Ripercorrendo la propria giurisprudenza, la Cassazione ricorda inoltre che:
- al fine di escludere la contraffazione per equivalenza, non rileva la variazione, seppure originale, apportata ad un singolo elemento del trovato brevettato, se la variazione non consenta di escludere l’utilizzazione, anche solo parziale, del brevetto anteriore, occorrendo, in tal caso, l’autorizzazione all’utilizzo da parte del titolare del brevetto antecedente (Cass. 30234/2011);
- una riproduzione solo parziale del dispositivo brevettato non è idonea ad escludere, di per sé, la contraffazione laddove la parzialità non impedisca, secondo un accertamento che costituisce una questione di fatto, affidata all’apprezzamento del giudice di merito, insindacabile se sorretto da motivazione adeguata ed esente da vizi logici, di ritenere l’utilizzazione del brevetto, nella sua struttura generale, anteriore (Cass. n. 22351/2015);
- si è invece esclusa la contraffazione per equivalenti quando un prodotto o procedimento in contestazione sia significativamente diverso rispetto a quello brevettato, tanto che, presentando una differenza tecnica strutturale, qualitativamente apprezzabile e che investe il nucleo inventivo protetto, non possa essere considerata un mero equivalente (Cass. n. 9548/2012);
- al fine di dare, oggi, effettiva applicazione alla regola di contemperamento contemplata dell’art. 52 c.p.i., commi 3 e 3 bis, l’ambito di tutela del brevetto non può sempre essere determinato sulla base del solo contenuto letterale delle rivendicazioni, che esprimono dichiarazioni di volontà dell’inventore, in quanto “vi sono indubbiamente casi in cui la non coincidenza fra il prodotto e il contenuto oggettivo delle rivendicazioni brevettuali non esclude la contraffazione, allorché la modesta variante incida su di un elemento della rivendicazione che non abbia importanza centrale nell’economia dell’idea inventiva (eliminandolo, o sostituendolo in una diversa soluzione espressiva della stessa idea fondamentale); o allorché il prodotto accusato di contraffazione per equivalenti assolve alla stessa funzione del prodotto brevettato, seguendo sostanzialmente la stessa via e pervenendo allo stesso risultato; o, ancora quando la soluzione sostitutiva adottata dal contraffattore rispetto alla soluzione brevettata appaia ovvia e non originale, tenuto conto, quale parametro di valutazione, delle conoscenze medie del tecnico del settore” (Cass. n. 2977/2020, in motivazione).

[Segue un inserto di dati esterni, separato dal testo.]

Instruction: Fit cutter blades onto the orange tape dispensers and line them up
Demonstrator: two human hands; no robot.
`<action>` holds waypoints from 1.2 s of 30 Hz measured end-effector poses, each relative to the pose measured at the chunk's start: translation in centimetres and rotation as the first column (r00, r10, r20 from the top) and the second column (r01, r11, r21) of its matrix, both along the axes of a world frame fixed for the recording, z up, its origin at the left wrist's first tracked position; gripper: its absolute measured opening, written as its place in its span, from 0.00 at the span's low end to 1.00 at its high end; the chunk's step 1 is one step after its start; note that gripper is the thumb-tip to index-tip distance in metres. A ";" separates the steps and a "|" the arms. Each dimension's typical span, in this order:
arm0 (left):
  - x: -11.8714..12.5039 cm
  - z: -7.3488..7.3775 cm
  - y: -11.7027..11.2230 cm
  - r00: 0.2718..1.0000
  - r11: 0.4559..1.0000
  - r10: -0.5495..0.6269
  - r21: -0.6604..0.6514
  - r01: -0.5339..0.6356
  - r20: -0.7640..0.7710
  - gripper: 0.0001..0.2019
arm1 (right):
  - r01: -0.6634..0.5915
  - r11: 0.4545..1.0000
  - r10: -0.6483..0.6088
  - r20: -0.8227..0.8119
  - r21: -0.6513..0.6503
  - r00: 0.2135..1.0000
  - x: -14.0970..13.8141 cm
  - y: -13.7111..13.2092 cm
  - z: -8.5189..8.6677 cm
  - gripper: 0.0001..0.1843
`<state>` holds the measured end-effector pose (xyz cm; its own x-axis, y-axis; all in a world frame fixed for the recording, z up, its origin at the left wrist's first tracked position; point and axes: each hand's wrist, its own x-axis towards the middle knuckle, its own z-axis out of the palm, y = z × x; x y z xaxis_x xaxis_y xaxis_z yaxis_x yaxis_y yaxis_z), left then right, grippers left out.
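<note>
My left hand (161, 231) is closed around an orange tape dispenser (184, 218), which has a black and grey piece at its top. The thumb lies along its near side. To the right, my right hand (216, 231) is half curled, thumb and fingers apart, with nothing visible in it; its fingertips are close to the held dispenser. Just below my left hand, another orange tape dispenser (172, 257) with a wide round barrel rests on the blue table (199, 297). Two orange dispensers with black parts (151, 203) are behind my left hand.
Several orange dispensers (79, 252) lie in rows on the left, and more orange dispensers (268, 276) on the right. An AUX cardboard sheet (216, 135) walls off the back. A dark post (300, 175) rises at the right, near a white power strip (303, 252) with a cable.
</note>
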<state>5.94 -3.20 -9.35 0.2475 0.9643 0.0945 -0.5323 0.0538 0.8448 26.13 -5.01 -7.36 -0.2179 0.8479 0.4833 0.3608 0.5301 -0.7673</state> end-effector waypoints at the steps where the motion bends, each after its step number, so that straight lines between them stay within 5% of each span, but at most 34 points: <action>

All’esito dell’excursus giurisprudenziale sopra compendiato la Corte, nel confermare la sentenza impugnata, ha quindi affermato il seguente principio di diritto: “In tema di brevetti per invenzioni industriali e della loro contraffazione per equivalente, ai sensi dell’art. 52, comma 3 bis, del Codice Proprietà Industriale, di cui al D.Lgs. n. 30 del 2005, come modificato ad opera del D.Lgs. 13 agosto 2010, n. 131, il giudice – chiamato a valutare l’esistenza di un illecito contraffattorio – deve preliminarmente determinare l’ambito della protezione conferita dal brevetto, poi individuare analiticamente le singole caratteristiche del trovato, così come espressamente rivendicate nel testo brevettuale, interpretate anche sulla base della loro descrizione e dei disegni allegati, e quindi verificare se ogni elemento così rivendicato si ritrovi anche nel prodotto accusato della contraffazione, anche solo per equivalenti, così intendendosi, secondo una delle possibili metodologie utilizzabili, quelle varianti del trovato che possano assolvere alla stessa funzione degli elementi propri del prodotto brevettato, seguendo sostanzialmente la stessa via dell’inventore e pervenendo al conseguimento dello stesso risultato“.